- [PROBLEM REQUIREMENTS]
Write out, word for word, the first line of the data below and every line after it through the one containing "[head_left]".

- [DATA]
######
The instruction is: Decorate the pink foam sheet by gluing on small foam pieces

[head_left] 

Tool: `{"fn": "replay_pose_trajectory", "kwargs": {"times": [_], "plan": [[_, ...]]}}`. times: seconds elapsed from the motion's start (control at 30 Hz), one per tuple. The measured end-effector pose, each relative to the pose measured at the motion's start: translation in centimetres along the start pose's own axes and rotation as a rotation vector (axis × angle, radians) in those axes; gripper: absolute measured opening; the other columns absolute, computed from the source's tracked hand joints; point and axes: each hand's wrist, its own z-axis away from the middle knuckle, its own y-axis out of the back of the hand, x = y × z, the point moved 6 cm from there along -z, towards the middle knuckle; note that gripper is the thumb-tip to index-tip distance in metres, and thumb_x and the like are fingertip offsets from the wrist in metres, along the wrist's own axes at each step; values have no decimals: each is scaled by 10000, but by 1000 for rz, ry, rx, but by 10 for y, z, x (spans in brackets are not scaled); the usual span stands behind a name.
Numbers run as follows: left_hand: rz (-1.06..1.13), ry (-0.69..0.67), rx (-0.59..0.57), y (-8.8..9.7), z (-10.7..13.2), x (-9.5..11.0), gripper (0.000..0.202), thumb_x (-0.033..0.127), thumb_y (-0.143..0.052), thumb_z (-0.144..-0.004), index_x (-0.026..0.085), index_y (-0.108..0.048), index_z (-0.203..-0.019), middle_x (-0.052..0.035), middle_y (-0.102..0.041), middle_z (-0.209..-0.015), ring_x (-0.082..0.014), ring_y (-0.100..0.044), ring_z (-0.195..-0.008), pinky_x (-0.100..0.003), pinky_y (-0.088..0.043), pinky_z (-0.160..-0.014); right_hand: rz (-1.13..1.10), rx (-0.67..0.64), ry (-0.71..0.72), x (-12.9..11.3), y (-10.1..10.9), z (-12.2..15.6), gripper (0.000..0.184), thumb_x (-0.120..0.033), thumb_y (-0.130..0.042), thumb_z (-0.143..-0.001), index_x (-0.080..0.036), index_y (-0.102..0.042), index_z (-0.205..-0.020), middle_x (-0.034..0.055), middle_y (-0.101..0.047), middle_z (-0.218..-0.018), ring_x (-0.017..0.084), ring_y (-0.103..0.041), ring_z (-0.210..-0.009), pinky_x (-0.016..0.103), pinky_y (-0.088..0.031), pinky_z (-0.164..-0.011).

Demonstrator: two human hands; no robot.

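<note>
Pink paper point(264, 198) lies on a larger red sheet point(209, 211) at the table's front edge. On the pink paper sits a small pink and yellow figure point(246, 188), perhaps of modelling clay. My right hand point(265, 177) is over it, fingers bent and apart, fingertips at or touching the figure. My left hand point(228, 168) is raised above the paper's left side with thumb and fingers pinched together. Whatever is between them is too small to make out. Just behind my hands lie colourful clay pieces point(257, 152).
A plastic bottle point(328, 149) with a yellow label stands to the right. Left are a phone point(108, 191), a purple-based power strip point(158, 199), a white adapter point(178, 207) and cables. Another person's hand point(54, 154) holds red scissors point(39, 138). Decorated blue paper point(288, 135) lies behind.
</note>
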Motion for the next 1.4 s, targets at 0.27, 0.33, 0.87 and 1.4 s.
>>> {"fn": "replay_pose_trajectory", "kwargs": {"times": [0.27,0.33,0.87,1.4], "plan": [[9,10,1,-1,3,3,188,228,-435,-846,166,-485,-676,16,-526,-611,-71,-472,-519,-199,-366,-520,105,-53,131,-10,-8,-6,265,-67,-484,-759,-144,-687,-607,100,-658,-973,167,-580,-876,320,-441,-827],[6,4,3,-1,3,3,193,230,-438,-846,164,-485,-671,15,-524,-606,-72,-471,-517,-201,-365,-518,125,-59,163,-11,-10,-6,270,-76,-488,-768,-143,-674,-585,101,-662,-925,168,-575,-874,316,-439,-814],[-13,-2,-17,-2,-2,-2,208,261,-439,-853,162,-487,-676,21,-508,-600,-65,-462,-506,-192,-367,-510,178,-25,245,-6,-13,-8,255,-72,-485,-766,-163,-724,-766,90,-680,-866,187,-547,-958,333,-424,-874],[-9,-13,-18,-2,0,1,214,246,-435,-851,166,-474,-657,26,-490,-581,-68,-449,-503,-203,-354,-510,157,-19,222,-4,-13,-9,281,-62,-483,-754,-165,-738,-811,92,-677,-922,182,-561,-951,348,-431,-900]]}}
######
- [SOLVED EXERCISE]
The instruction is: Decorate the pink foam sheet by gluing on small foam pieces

[head_left] 

No further output is needed.